Laut dem Landeskoordinator Mut-Projektes Helge Tiede sind zwischen 2011 und 2014 rund 150 Vorträge mit ca. 2 700 Trainern, Übungsleitern, angehenden Übungsleiterinnen und Übungsleitern, Vereinsmanagerinnen und Vereinsmanagern und Bundesfreiwilligendienst-Leistenden mittels der Bildungsveranstaltung organisiert worden. Das ist unglaublich wichtig, muss aber weiter ausgebaut werden.

Unter dem Dach des LSB und seiner 47 Landesfachverbände in Sachsen-Anhalt sind knapp 330 000 Menschen in rund 3 100 Sportvereinen organisiert. Sie sehen daran die Größe der Aufgabe.

Vergegenwärtigt man sich das abnehmende Budget des Projektes Mut - im Jahr 2013 standen 220 300 € und im Jahr 2014 204 300 € zur Verfügung; im Jahr 2015 sind es noch 156 000 € -, dann wird klar, dass die Bildungs- und Beratungsarbeit angesichts knapper werdender Ressourcen zukünftig an Grenzen stoßen könnte. Das kann nicht unser Ziel sein.

Das Mut-Projekt ist eine wichtige Säule im Kampf gegen Rechtsextremismus, Homophobie, Rassismus und Diskriminierung im Sport. Ich erwarte, dass der Bund und das Land sich hierbei auch weiterhin finanziell engagieren.

(Beifall bei den GRÜNEN)

Ich sehe aber auch, dass der Sport selbst, insbesondere der Fußballverband Sachsen-Anhalt sich hier noch stärker finanziell einbringen muss. Noch fehlt es beim Thema an Sensibilität bei den Verantwortlichen, besonders beim Fußballverband. So ist der FC Ostelbien Dornburg eben kein Verein wie jeder andere. Es ist ein Verein mit einer massiven Konzentration von Neonazis und von durch rechte Straftaten auffällig gewordenen Personen. Er hätte nie zum Spielbetrieb zugelassen werden dürfen.

(Zustimmung von Herrn Herbst, GRÜNE)

Ich hätte mich gefreut, wenn der LSB das auch gerichtlich durchgefochten hätte. Die Haltung des Fußballverbandes, der hierbei bis heute vor allem

durch Wegschauen auffällig wird, ist mir unverständlich.

(Zuruf von Herrn Wunschinski, CDU)

Meine Damen und Herren! Diskriminierungsfreiheit darf nicht nur von oben gefordert werden, sondern muss auch von unten gelebt werden. Wir müssen Diversität entwickeln und leben, Unterstützungsstrukturen schaffen und unseren Blick für Diskriminierung schärfen. Das heißt für mich, ein Monitoring für Diskriminierung im Sport aufzubauen und es weiter zu verbessern. Zudem muss Heteronormativität im Fußballsport hinterfragt werden.

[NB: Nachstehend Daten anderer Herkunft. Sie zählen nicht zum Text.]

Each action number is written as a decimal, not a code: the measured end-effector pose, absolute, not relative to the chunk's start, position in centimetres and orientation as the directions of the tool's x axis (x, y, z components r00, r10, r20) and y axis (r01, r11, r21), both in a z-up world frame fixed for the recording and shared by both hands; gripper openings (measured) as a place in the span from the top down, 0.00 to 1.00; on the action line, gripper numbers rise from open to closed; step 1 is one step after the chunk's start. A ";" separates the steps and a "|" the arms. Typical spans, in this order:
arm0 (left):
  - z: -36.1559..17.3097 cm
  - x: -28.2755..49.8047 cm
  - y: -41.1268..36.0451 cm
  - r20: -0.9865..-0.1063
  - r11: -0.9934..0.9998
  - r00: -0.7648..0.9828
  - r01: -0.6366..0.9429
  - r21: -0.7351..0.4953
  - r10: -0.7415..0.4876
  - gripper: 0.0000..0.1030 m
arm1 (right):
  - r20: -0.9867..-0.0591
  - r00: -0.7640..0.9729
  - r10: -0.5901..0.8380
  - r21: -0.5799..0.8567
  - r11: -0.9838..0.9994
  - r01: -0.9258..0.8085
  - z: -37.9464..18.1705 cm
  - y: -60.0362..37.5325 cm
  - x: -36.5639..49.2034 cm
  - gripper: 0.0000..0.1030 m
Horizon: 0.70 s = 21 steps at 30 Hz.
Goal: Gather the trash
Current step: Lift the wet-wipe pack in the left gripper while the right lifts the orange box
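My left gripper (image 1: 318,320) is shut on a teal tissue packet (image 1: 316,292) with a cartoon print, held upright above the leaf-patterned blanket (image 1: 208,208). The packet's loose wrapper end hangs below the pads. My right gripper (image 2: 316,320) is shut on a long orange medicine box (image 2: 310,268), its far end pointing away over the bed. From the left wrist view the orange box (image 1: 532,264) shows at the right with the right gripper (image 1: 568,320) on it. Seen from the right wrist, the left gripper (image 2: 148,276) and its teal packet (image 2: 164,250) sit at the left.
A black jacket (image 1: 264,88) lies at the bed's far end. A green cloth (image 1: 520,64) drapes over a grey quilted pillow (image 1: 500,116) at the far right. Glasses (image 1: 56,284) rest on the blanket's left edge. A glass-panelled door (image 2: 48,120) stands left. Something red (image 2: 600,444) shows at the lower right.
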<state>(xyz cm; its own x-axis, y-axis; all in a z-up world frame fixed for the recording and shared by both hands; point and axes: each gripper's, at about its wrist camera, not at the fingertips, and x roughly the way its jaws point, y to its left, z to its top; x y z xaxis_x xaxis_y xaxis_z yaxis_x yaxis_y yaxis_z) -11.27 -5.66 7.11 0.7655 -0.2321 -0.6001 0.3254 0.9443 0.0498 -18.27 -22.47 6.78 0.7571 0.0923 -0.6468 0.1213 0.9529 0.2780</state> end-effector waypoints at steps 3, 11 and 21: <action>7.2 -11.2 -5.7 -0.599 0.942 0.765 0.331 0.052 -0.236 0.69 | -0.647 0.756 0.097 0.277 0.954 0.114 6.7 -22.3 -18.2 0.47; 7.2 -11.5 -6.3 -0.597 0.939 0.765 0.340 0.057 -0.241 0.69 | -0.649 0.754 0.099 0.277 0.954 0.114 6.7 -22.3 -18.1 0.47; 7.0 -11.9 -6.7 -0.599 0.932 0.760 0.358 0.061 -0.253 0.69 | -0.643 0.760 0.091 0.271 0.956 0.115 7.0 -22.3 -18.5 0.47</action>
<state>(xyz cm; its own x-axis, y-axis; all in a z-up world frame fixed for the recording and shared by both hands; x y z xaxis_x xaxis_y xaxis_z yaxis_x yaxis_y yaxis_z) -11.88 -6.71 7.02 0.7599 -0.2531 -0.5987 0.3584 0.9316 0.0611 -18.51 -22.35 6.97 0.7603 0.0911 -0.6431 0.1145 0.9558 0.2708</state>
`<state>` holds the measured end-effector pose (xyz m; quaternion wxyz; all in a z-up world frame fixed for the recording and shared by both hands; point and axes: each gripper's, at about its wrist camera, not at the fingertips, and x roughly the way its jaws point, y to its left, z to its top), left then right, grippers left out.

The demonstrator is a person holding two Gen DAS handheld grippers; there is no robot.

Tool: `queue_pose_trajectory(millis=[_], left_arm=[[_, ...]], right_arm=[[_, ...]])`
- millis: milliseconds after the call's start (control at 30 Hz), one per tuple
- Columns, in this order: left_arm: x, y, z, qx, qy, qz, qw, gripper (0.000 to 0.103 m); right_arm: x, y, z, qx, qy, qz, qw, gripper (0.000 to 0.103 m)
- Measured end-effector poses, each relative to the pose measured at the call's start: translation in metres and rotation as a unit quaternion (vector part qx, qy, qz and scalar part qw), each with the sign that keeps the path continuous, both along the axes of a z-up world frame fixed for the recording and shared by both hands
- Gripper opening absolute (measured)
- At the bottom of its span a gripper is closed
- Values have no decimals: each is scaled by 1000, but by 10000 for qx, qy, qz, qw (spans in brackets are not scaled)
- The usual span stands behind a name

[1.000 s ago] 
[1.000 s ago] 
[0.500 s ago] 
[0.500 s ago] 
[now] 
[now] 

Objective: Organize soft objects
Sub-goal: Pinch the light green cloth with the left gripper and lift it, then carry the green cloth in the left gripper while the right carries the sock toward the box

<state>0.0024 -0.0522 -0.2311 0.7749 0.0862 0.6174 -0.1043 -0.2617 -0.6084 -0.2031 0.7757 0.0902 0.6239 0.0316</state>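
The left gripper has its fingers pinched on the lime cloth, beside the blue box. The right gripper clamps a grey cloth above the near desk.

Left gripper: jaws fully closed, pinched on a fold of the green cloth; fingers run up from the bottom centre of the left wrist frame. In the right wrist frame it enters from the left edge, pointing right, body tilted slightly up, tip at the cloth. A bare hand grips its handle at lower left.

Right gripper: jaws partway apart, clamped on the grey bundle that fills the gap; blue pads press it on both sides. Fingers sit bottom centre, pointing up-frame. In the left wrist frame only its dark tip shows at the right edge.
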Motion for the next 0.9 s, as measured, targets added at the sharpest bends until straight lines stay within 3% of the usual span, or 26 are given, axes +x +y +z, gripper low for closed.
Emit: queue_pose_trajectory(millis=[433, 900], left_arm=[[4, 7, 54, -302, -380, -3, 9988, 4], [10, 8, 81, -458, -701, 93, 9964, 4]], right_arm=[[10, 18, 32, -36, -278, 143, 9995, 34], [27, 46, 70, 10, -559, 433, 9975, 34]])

Das Coming-out von Thomas Hitzlsperger Anfang 2014 war eine Nachricht, die in allen Medien Berücksichtigung fand und sogar die Kanzlerin zu einer Stellungnahme bewogen hat.

Doch was hat sich seitdem im Fußballsport verändert? - Bei den Männern leider wenig. Noch immer hat sich kein aktiver Profikicker aus der Bundesliga geoutet. Noch immer leiden schwule Fans unter den Pöbeleien auf den Rängen, unter homophoben Transparenten, Schmähgesängen und Beschimpfungen. In Sachsen-Anhalt bleibt Homophobie häufig unbeachtet.

Die Landesregierung, der LSB und der FSA berichten, dass homophobe Vorkommnisse im Sport nicht bekannt seien. Auf die Frage, welche Projekte des sachsen-anhaltischen Fußballverbandes und der Vereine sich mit dem Phänomen homophober und transphober Gewalt auseinandersetzen, hat der FSA lediglich mitgeteilt, dass er personelle Maßnahmen vorhalte sowie personelle Unterstützung und Öffentlichkeitsarbeit leiste. Seit Kurzem setzt das Projekt Mut einen eigenen Workshop-Baustein um. Das ist wichtig und sehr zu begrüßen.